THE DATA
———

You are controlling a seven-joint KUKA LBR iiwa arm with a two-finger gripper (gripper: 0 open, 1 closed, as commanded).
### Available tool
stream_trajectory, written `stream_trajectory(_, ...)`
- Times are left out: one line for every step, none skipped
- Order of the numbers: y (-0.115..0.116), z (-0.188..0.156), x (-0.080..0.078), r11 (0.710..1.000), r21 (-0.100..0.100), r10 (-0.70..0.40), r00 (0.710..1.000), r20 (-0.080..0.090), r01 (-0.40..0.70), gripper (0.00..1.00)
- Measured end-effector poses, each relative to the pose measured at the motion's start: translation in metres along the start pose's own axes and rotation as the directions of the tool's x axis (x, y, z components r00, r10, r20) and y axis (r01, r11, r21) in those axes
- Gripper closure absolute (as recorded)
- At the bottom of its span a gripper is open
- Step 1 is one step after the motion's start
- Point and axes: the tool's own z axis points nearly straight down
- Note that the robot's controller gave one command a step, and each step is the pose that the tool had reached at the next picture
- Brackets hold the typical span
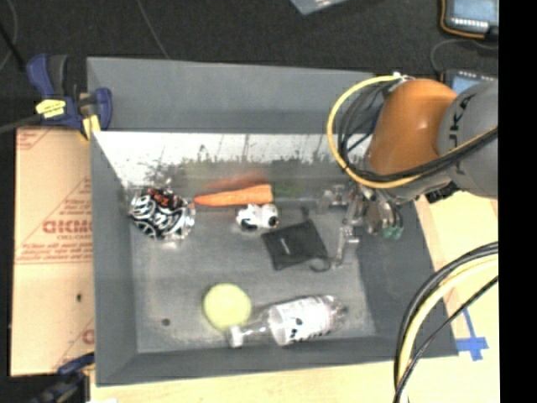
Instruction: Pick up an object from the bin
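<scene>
Progress on the pick is judged to be slight: nothing is seen lifted, every item is lying on the floor of the grey bin (112,275), and the grasp, the closing and the raising are all left to be done. Nearest the front wall, a clear plastic bottle (289,320) with a black-and-white label is laid on its side, and a pale yellow-green ball (226,305) is set just beside its cap end, touching or nearly so. Farther in, around the middle of the floor, a flat black square pouch (294,244) is found, and the gripper (348,240) is hung at that pouch's right edge, low over the floor. Whether contact is made cannot be told, and its opening, wide or narrow, cannot be made out against the metalwork. Nothing can be seen held in it. The pouch is taken as the thing nearest the tool, though no reach for it can be asserted. Just beyond the pouch's far left corner a small white toy with black patches (257,217) is placed, and behind that an orange carrot (235,196) is laid lengthwise near the back wall. Off to the left at much the same depth, well apart from the gripper, a crumpled black-and-white patterned item (161,212) is rested, with a spot of red on it.
</scene>
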Motion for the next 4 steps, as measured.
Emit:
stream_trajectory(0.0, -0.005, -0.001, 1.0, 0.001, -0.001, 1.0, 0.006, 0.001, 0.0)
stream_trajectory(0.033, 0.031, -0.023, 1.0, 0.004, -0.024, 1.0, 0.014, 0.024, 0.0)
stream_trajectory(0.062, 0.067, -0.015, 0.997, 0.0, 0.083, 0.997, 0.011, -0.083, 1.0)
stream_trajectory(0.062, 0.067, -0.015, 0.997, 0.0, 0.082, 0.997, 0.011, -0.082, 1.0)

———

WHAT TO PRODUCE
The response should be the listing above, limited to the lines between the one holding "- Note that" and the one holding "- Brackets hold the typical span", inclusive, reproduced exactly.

YOUR RESPONSE
- Note that the robot's controller gave one command a step, and each step is the pose that the tool had reached at the next picture
- Brackets hold the typical span

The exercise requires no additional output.